とりあえず、やたらと下り坂の危険性を痛感しながら五合目まで降りて、そこから眺める低い街並みをしばらく見ていましたが、
しばらくして立ち上がり、マメでも出来てそうな重い足を持ち上げてさらに下っていきます。
一合目まで下って、小屋のような、もはや小屋としての使命も成していないような所に杖を返しておきました。
それから、のんびりと登山道を下るのですが、なかなか杖に依存している所があったのでしょうか?
かなり下りる足が慎重になっていました。
ここまで来て下駄の確認をしたのですが、恐ろしいほどに磨り減っていました。この前買ったばかりなのに年季入りに見えます。
無事に城門もでて、まっすぐで平らな道を歩けば、スタート地点、開始の際の自販機までたどり着きました。

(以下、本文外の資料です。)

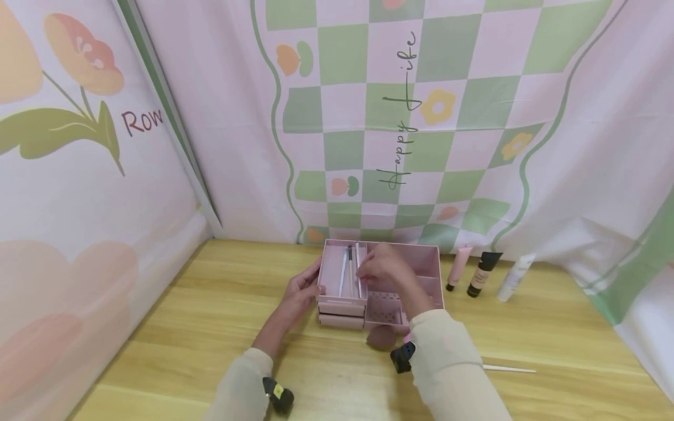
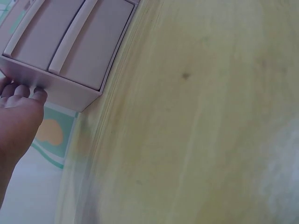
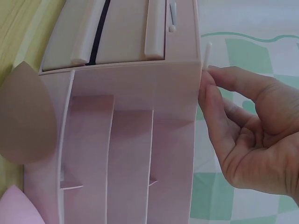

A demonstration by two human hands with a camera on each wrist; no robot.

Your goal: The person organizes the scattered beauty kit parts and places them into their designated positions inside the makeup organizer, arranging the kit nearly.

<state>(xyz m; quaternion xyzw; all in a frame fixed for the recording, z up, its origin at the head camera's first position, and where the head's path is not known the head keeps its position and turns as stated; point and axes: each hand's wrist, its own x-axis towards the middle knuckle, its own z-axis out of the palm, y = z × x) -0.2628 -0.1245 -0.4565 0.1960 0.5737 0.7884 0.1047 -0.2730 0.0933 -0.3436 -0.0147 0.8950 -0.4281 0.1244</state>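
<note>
Back curtain (image 1: 398, 117) reads “Happy Life” — side curtain (image 1: 79, 181), “Row”.

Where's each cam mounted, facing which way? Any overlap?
Head: on the head, facing forward and down at the organizer; left hand, right hand, sleeves show.
Left wrist: worn there, facing drawers and table; left hand at left edge.
Right wrist: worn there, facing compartments; right hand at right edge.
Shared: both wrist views show the drawers.

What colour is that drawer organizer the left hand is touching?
The drawer organizer is pale pink, showing best in the right wrist view.
</note>
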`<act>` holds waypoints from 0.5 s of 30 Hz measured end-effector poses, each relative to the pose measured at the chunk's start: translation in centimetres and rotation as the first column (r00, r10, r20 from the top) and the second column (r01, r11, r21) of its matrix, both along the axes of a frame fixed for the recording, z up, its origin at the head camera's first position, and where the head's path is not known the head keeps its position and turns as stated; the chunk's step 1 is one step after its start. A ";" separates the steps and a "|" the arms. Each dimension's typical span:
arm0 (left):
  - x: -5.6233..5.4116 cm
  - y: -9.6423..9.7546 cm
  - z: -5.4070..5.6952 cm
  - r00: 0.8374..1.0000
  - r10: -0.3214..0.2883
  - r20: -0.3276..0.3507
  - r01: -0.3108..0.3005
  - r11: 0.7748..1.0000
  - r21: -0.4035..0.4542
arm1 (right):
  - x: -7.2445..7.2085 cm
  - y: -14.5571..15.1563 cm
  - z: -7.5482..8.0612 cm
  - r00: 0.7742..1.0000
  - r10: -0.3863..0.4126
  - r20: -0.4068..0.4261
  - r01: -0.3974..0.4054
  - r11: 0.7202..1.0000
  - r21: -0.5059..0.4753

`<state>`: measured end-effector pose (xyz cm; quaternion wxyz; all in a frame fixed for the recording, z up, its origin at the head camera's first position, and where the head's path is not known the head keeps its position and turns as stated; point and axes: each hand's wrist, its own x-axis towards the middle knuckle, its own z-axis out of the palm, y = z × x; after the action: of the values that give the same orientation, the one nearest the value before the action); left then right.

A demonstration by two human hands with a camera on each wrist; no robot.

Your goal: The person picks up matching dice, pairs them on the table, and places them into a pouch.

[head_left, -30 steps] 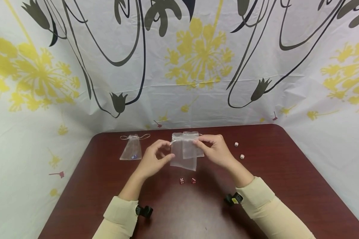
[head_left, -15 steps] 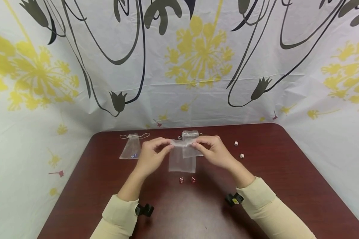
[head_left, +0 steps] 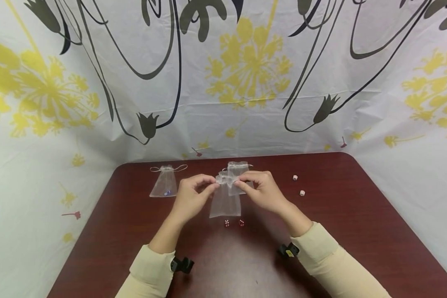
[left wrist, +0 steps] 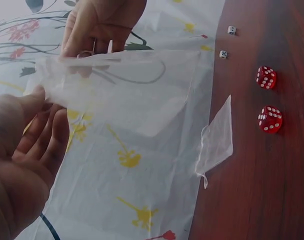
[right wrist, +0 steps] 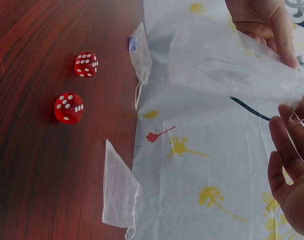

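Between the two hands hangs a sheer white drawstring pouch, its gathered top pinched at both sides. The left hand grips the left side of the mouth between thumb and fingertips; the right hand pinches the right side. In the left wrist view the pouch looks flat, with nothing visible inside. Two red dice with white dots lie on the table just below it: a left red die and a right red die. A second sheer pouch lies behind, partly covered by the held pouch and right hand.
At the table's back left lies a third pouch with blue dice inside. Two white dice, a far one and a nearer one, lie right of the hands. A patterned cloth hangs behind the dark red table.
The hands have drawn slightly closer together and the held pouch's top has bunched up. Its bottom now hangs a little lower, nearer the red dice.
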<state>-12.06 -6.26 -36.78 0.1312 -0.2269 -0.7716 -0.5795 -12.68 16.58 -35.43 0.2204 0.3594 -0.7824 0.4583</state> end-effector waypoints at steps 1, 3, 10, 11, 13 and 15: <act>0.0 -0.1 0.0 1.000 -0.022 -0.006 0.022 1.000 0.001 | -0.3 0.1 -0.3 1.000 0.006 0.005 -0.006 1.000 0.001; -0.1 -0.4 -0.1 0.999 -0.049 -0.018 0.049 0.999 -0.009 | -0.7 0.3 -0.8 0.999 0.026 0.021 -0.026 1.000 0.000; 0.0 -0.8 0.4 0.978 -0.111 -0.178 0.077 0.979 -0.188 | -1.3 0.7 -1.3 0.995 0.098 0.020 -0.098 0.995 0.010; 0.0 -0.9 0.6 0.969 -0.124 -0.211 0.077 0.973 -0.219 | -1.3 0.7 -1.4 0.995 0.098 0.016 -0.098 0.995 0.012; 0.1 -1.0 0.9 0.952 -0.140 -0.271 0.065 0.961 -0.270 | -1.2 0.6 -1.3 0.995 0.095 0.006 -0.095 0.995 0.012; 0.2 -1.0 1.1 0.941 -0.145 -0.307 0.048 0.952 -0.302 | -1.0 0.5 -1.2 0.996 0.089 0.007 -0.090 0.996 0.017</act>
<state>-11.88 -7.31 -35.69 0.1931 -0.3741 -0.8038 -0.4204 -13.67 17.11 -36.64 0.1941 0.3946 -0.7702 0.4621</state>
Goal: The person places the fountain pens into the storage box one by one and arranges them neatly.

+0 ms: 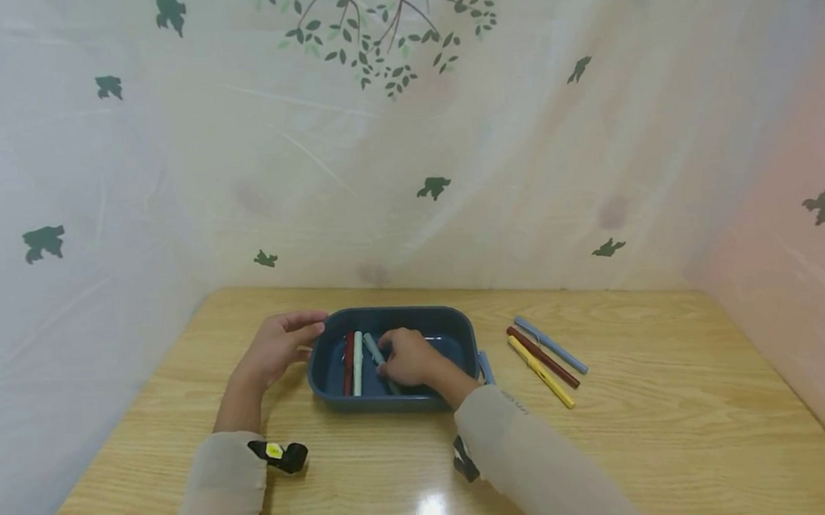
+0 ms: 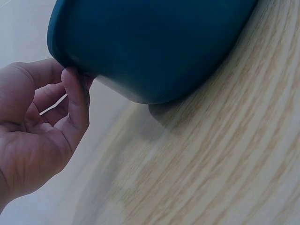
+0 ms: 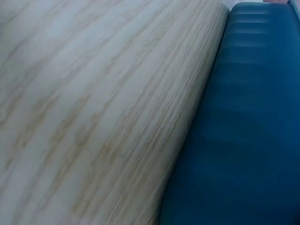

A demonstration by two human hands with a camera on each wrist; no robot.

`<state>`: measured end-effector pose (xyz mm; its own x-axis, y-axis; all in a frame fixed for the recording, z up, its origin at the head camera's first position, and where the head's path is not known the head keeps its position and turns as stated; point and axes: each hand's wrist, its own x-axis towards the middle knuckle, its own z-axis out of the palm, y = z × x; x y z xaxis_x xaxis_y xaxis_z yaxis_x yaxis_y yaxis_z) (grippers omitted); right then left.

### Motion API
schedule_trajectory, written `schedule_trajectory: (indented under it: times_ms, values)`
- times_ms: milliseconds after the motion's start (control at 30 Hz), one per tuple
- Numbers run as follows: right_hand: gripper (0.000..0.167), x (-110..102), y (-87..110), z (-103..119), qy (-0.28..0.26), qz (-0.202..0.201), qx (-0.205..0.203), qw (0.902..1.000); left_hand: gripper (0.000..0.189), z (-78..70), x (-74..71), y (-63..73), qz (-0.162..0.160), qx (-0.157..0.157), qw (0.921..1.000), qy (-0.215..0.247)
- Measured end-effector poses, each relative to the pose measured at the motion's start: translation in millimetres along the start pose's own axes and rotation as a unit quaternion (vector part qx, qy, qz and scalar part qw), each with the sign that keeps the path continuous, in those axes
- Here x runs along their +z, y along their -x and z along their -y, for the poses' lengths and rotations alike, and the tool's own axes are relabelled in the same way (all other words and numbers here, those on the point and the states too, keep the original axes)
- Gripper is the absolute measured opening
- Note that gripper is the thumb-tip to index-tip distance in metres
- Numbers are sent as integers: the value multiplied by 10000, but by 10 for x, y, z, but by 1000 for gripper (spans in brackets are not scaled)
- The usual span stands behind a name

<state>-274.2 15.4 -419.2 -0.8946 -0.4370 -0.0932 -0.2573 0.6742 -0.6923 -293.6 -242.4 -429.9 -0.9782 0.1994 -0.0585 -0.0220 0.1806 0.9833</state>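
Observation:
A dark blue rectangular box stands on the table. Inside it at the left lie a dark red pen and a pale mint pen, side by side. My right hand reaches into the box, its fingers round a grey-blue pen that slants beside the mint one; the palm side is hidden. At the box's left end, my left hand holds the rim. Bent fingers meet the edge there in the left wrist view. The right wrist view shows the box's side, not the hand.
Right of the box, a blue pen, a dark red pen and a yellow pen lie slanted together on the wooden table. Another blue pen lies close against the box's right side. A patterned curtain hangs behind.

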Motion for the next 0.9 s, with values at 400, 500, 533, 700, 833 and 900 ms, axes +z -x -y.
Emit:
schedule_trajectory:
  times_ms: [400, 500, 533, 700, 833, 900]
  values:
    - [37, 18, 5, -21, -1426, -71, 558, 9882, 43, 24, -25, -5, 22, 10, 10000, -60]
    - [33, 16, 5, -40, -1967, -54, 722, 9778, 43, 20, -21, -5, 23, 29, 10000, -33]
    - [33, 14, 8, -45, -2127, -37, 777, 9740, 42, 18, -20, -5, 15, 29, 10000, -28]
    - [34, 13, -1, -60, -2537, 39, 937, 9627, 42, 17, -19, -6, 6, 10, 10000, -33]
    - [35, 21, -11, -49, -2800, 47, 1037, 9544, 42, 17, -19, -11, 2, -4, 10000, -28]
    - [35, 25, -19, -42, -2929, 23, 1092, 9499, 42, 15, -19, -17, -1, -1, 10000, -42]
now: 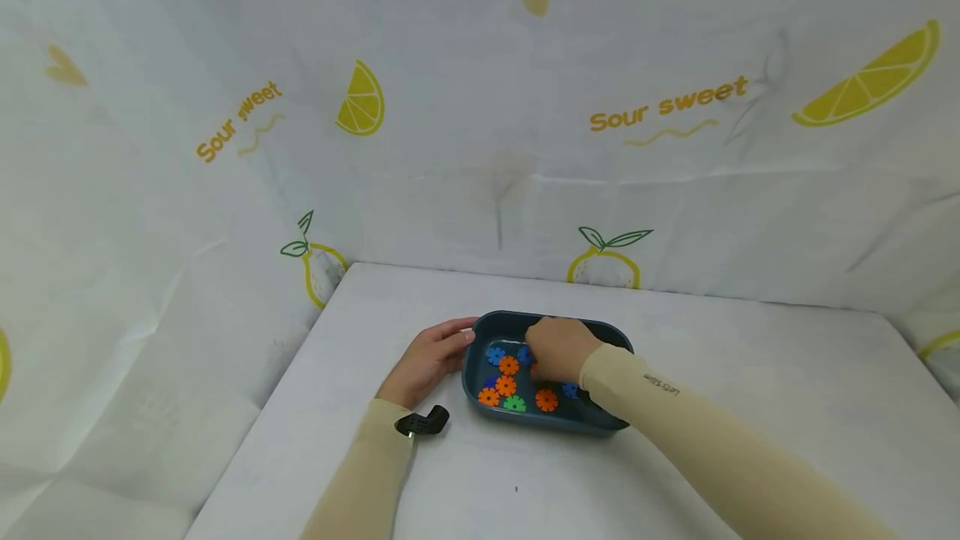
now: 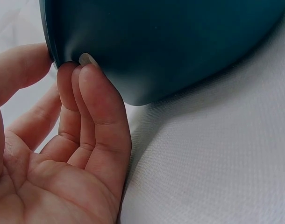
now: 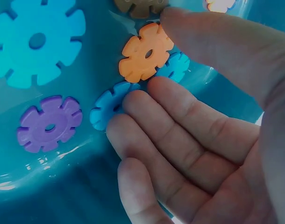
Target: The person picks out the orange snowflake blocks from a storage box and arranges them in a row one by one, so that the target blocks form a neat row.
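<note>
A dark teal plastic tray stands on the white table, with several notched plastic building discs inside. At its left end, my left hand grips the rim and wall between thumb and fingers; the tray wall fills the upper left wrist view. My right hand reaches down into the tray, its fingers loosely bent. In the right wrist view, its fingertips are by a blue disc and an orange disc, the thumb tip beside a brownish disc. A purple disc lies apart from the fingers.
Inside the tray, a green disc and an orange disc lie near the front wall. A white sheet with lemon prints rises behind the table. A black strap is on my left wrist.
</note>
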### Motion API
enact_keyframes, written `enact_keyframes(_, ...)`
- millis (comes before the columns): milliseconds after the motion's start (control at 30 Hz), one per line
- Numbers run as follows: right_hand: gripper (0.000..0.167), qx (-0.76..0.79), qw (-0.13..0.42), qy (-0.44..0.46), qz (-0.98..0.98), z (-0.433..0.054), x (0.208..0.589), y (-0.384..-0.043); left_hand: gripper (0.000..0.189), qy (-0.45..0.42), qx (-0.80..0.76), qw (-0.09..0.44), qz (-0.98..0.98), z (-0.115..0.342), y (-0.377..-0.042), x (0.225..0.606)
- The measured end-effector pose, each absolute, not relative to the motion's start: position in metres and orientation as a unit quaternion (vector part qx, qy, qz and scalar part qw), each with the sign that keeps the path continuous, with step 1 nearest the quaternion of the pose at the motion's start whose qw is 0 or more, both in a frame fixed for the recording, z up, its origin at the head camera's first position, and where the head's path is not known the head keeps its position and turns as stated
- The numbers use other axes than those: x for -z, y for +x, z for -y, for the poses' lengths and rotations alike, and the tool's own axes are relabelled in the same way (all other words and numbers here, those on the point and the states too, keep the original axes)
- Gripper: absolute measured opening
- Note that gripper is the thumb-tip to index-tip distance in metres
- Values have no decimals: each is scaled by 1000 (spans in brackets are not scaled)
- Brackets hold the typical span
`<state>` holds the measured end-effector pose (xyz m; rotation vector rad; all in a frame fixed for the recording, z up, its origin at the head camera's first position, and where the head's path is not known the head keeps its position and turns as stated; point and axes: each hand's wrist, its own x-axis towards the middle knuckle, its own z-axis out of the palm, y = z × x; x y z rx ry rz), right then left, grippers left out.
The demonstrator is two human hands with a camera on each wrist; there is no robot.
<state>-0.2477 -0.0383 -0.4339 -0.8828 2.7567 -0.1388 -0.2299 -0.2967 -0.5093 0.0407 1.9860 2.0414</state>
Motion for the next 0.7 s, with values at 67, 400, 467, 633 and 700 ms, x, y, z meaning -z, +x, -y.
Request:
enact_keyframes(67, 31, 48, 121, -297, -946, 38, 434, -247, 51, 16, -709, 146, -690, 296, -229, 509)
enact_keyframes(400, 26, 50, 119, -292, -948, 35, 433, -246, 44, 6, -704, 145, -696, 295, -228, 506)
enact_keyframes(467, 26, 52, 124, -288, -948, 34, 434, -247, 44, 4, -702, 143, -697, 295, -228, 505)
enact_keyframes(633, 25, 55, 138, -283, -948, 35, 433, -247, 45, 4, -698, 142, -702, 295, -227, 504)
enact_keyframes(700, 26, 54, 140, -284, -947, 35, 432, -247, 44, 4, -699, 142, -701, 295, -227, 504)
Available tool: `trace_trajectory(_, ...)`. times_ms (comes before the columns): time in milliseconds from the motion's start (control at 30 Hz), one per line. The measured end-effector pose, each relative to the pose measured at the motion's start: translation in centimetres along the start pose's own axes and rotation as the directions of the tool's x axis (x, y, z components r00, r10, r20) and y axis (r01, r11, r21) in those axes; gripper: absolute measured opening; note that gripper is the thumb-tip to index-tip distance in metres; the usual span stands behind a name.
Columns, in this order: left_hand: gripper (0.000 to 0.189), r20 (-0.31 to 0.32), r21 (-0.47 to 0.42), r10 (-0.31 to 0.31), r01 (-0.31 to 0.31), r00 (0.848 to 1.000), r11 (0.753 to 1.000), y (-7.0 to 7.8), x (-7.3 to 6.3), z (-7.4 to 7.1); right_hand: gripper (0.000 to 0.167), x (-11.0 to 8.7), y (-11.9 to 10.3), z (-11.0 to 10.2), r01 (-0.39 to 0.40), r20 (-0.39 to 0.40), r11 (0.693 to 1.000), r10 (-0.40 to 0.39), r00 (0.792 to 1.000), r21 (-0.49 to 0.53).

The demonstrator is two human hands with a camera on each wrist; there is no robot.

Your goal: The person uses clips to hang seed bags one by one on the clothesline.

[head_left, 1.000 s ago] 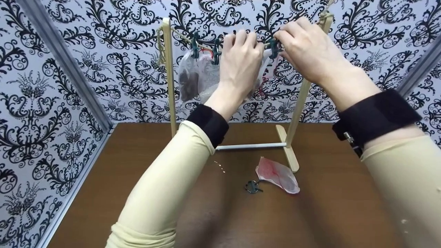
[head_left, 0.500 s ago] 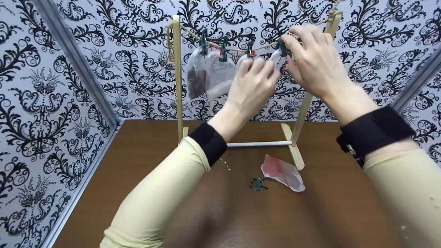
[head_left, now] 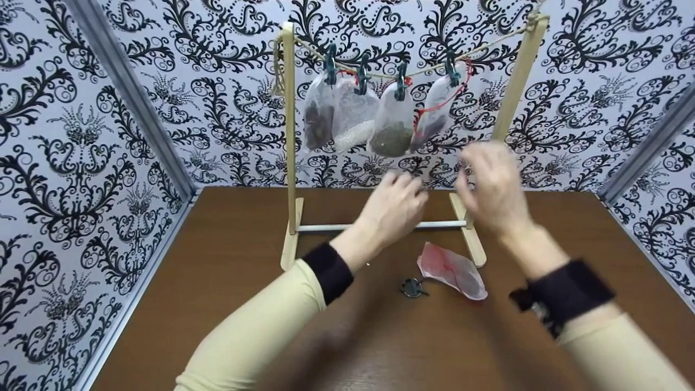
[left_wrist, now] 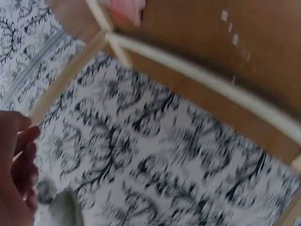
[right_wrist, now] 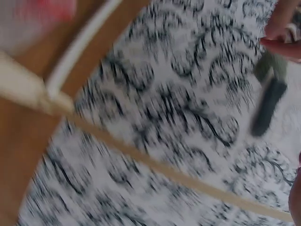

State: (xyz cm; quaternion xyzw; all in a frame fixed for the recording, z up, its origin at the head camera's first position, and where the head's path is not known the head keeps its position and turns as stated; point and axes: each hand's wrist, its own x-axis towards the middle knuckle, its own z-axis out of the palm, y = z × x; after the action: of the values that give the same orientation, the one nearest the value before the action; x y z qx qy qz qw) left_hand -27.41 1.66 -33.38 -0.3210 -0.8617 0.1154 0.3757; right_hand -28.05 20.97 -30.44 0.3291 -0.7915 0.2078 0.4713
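Observation:
Several small sheer pouches hang from a cord, each under a dark green clothespin [head_left: 452, 68]. The rightmost pouch [head_left: 437, 103] carries a red drawstring; to its left are a pouch with greenish filling [head_left: 392, 136], one with white grains [head_left: 354, 133] and one with dark filling [head_left: 319, 122]. Below the pouches is my left hand [head_left: 395, 209], fingers loosely bent, with nothing seen in it. My right hand [head_left: 494, 184], blurred, is near the right post with thumb and fingers apart and nothing between them. On the table lies a pink-and-white pouch [head_left: 453, 271] beside another clothespin [head_left: 412, 288].
The cord [head_left: 491, 44] is tied between two wooden posts [head_left: 290, 130]. A white rod [head_left: 326, 227] joins their feet on the brown table [head_left: 244, 315]. Patterned wall panels [head_left: 108, 163] enclose the back and sides.
My right hand has let go of the rightmost clothespin and dropped away from the cord. My left hand has also come down, leaving the hanging pouches in full view.

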Motion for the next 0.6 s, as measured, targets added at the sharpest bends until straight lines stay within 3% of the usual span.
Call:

誰1人として、登山の前も登山の道中も水分補給をした者などはいなかったので、全員がそれぞれの思惑もあり、自販機へ急ぎます。
三ツ矢サイダーがありましたので、僕は他を探す前からそれに狙いを定めて購入。
そして、1時間と30分ぶりに戻ってきたスタート地点で三ツ矢サイダーを開けます。
三ツ矢サイダーが溢れます。
僕は焦ります。
自販機なら大丈夫だと思ったのに……。
ちょうど登るのに1時間、下るのに30分。下駄の割にはそれなりのタイムではないかと思います。
もう二度とやりたくないけどな。
そんな疲労困憊状態で、達成感と軽い酸欠だけを手に入れながら帰り路につきましたとさ、めでたしめでたし。